> _YOUR INSTRUCTIONS_: The reply should repeat all of the data word for word, with no pictures.

Data extracted from a collection
○ ○ ○ ○ ○ ○ ○

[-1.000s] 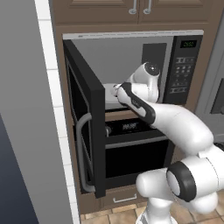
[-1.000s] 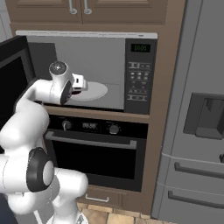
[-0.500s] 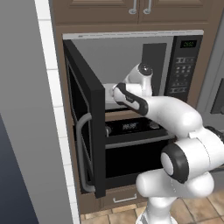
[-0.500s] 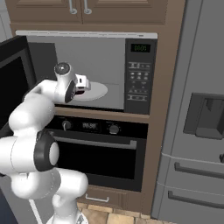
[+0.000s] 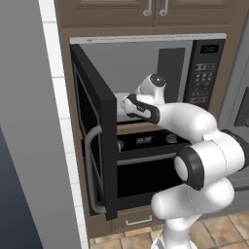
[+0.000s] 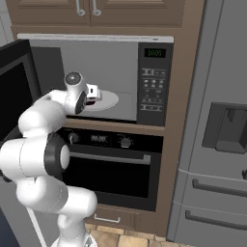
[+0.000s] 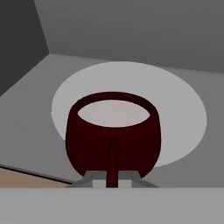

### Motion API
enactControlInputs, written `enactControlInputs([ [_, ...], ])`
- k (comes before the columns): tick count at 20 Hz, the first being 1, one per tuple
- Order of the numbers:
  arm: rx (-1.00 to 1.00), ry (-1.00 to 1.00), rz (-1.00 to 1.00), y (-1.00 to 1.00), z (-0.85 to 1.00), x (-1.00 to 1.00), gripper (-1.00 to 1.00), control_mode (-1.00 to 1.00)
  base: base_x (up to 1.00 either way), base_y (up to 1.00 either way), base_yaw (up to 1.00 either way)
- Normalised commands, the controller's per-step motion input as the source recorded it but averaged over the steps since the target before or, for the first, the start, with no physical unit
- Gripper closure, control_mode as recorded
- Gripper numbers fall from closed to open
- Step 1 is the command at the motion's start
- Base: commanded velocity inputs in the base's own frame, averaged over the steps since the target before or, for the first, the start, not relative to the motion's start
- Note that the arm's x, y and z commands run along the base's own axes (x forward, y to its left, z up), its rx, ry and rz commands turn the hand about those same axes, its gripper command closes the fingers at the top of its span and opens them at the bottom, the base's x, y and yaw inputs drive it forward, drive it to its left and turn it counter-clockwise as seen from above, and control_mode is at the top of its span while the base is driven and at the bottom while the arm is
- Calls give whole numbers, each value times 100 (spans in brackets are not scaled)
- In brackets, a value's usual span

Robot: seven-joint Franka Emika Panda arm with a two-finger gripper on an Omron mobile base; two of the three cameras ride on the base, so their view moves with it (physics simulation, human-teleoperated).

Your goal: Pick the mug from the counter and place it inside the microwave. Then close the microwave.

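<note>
A white robot arm reaches into an open built-in microwave [image 6: 120, 77] set in brown wooden cabinetry. The microwave door [image 5: 95, 131] swings out to the left, its dark window and vertical bar handle [image 5: 90, 170] facing the near side. A keypad [image 6: 154, 87] with a small green display runs down the microwave's right side. Inside, the walls are grey and a white round turntable [image 7: 183, 113] lies on the floor of the cavity.

From the hand view, a small squat dark red mug [image 7: 113, 133] with a pale inside stands upright, in front of the near part of the turntable. Its slim handle faces the camera and runs straight down to the pincer [image 7: 112, 179], which is pressed together on the handle, pinching it. Whether the mug's base touches the turntable cannot be told.

In the right base view, the pincer [image 6: 95, 94] points right, into the cavity, at the near left edge of the turntable.

Below the microwave sits a black oven [image 6: 113, 171] with knobs and a horizontal handle. A grey refrigerator [image 6: 217, 144] stands to the right.
</note>
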Motion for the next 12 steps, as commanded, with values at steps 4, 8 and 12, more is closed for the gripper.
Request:
enactControlInputs([
  [4, 0, 0, 0, 0, -3, 38, 100, -100, 0, 0, 0],
  [8, 0, 0, 0, 0, -8, 33, 100, -100, 0, 0, 0],
  [12, 0, 0, 0, 0, -22, 21, 100, -100, 0, 0, 0],
])
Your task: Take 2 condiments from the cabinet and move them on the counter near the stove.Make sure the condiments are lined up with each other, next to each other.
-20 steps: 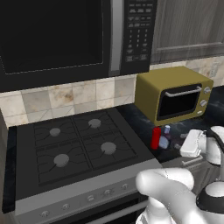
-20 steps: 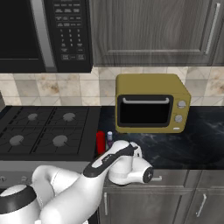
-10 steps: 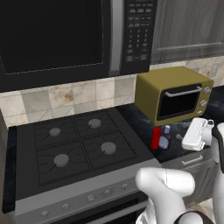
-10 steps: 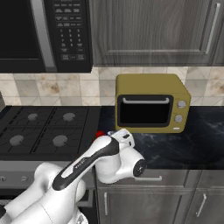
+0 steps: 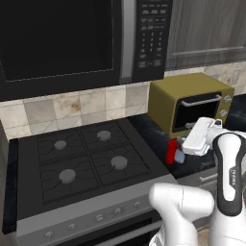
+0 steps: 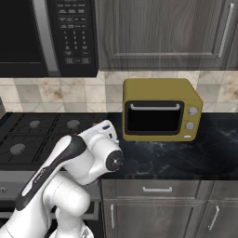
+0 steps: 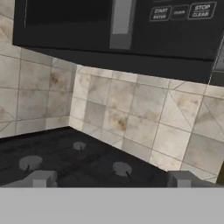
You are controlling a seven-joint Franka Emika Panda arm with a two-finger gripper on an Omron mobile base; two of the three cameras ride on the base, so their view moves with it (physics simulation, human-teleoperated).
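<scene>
The red squeeze bottle [image 5: 171, 151] stands on the black counter [image 5: 153, 130] between the stove [image 5: 91, 163] and the olive toaster oven. Right beside it a bluish bit of the dark bottle [image 5: 178, 156] peeks out from behind my hand. My gripper [image 7: 111, 179] hovers just right of and above the two bottles. It is open with its fingertips [image 7: 41, 178] wide apart and nothing between them. In the hand view it faces the stove burners [image 7: 120, 168] and the tiled wall. The cabinet [image 6: 162, 32] above the counter [image 6: 186, 160] has its door closed.
A black microwave [image 5: 81, 38] hangs over the stove. The olive-yellow toaster oven [image 6: 160, 111] sits at the back of the counter. Bare worktop runs to its right [image 6: 218, 148]. Grey drawers [image 6: 158, 189] lie below. In the right base view my arm [image 6: 69, 162] covers the spot beside the stove.
My hand has risen from counter height beside the bottles and drifted a little toward the stove. In the right base view the arm now hides the red bottle. The bottles have not moved.
</scene>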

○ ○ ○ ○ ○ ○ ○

> _EXERCISE RESPONSE_:
[-1.000s] 
[-1.000s] 
[-0.500s] 
[-0.500s] 
[+0.000s] 
[+0.000s] 
[+0.000s] 

### Motion API
enactControlInputs, written `enactControlInputs([ [_, ...], ])`
- k (comes before the columns): tick count at 20 Hz, the first being 1, one per tuple
- Order of the numbers:
  arm: rx (-1.00 to 1.00), ry (-1.00 to 1.00), rz (-1.00 to 1.00), y (-1.00 to 1.00), z (-0.85 to 1.00), x (-1.00 to 1.00), gripper (-1.00 to 1.00), control_mode (-1.00 to 1.00)
  base: base_x (up to 1.00 either way), base_y (up to 1.00 either way), base_yaw (up to 1.00 either way)
- Normalised commands, the controller's per-step motion input as the source recorded it but averaged over the steps since the target before or, for the first, the start, with no physical unit
- Gripper closure, control_mode as recorded
- Gripper numbers fall from closed to open
- Step 1 is the command at the motion's start
- Base: commanded velocity inputs in the base's own frame, averaged over the steps since the target before or, for the first, the start, not relative to the motion's start
- Note that the arm's x, y and z commands run along the base's own axes (x forward, y to its left, z up), its rx, ry and rz commands turn the hand about those same axes, its gripper command closes the fingers at the top of its span and opens them at the bottom, the base's x, y and yaw inputs drive it forward, drive it to its left and turn it counter-clockwise as seen from above, and control_mode is at the top of its span while the base is driven and at the bottom while the arm is
- Calls give whole numbers, each value times 100 (spans in brackets are not scaled)
- In brackets, a value's usual span

Robot: seven-joint Franka Emika Panda arm with a two-finger gripper on an Omron mobile base; two of the three cameras ride on the base, so their view moves with it (physics simulation, human-teleoperated).

Your goal: Pick the mug from the counter and place it inside the microwave. Then close the microwave.

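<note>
A white robot arm reaches into an open built-in microwave [image 6: 120, 77] set in brown wooden cabinetry. The microwave door [image 5: 95, 131] swings out to the left, its dark window and vertical bar handle [image 5: 90, 170] facing the near side. A keypad [image 6: 154, 87] with a small green display runs down the microwave's right side. Inside, the walls are grey and a white round turntable [image 7: 183, 113] lies on the floor of the cavity.

From the hand view, a small squat dark red mug [image 7: 113, 133] with a pale inside stands upright, in front of the near part of the turntable. Its slim handle faces the camera and runs straight down to the pincer [image 7: 112, 179], which is pressed together on the handle, pinching it. Whether the mug's base touches the turntable cannot be told.

In the right base view, the pincer [image 6: 95, 94] points right, into the cavity, at the near left edge of the turntable.

Below the microwave sits a black oven [image 6: 113, 171] with knobs and a horizontal handle. A grey refrigerator [image 6: 217, 144] stands to the right.
</note>
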Motion for the next 12 steps, as commanded, with values at steps 4, 8 and 12, more is closed for the gripper.
Request:
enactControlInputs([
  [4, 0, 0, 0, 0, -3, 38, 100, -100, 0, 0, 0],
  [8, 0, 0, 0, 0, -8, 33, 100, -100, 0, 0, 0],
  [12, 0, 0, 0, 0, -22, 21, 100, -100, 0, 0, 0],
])
Your task: Take 2 condiments from the cabinet and move them on the counter near the stove.Make sure the condiments are lined up with each other, next to each other.
-20 steps: 
-20 steps: 
-10 steps: 
-10 steps: 
+0 steps: 
+0 steps: 
+0 steps: 
You are controlling a seven-joint Franka Emika Panda arm with a two-finger gripper on an Omron mobile base; two of the three cameras ride on the base, so their view moves with it (physics simulation, human-teleoperated).
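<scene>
The red squeeze bottle [image 5: 171, 151] stands on the black counter [image 5: 153, 130] between the stove [image 5: 91, 163] and the olive toaster oven. Right beside it a bluish bit of the dark bottle [image 5: 178, 156] peeks out from behind my hand. My gripper [image 7: 111, 179] hovers just right of and above the two bottles. It is open with its fingertips [image 7: 41, 178] wide apart and nothing between them. In the hand view it faces the stove burners [image 7: 120, 168] and the tiled wall. The cabinet [image 6: 162, 32] above the counter [image 6: 186, 160] has its door closed.
A black microwave [image 5: 81, 38] hangs over the stove. The olive-yellow toaster oven [image 6: 160, 111] sits at the back of the counter. Bare worktop runs to its right [image 6: 218, 148]. Grey drawers [image 6: 158, 189] lie below. In the right base view my arm [image 6: 69, 162] covers the spot beside the stove.
My hand has risen from counter height beside the bottles and drifted a little toward the stove. In the right base view the arm now hides the red bottle. The bottles have not moved.
</scene>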

No additional output is expected for this exercise.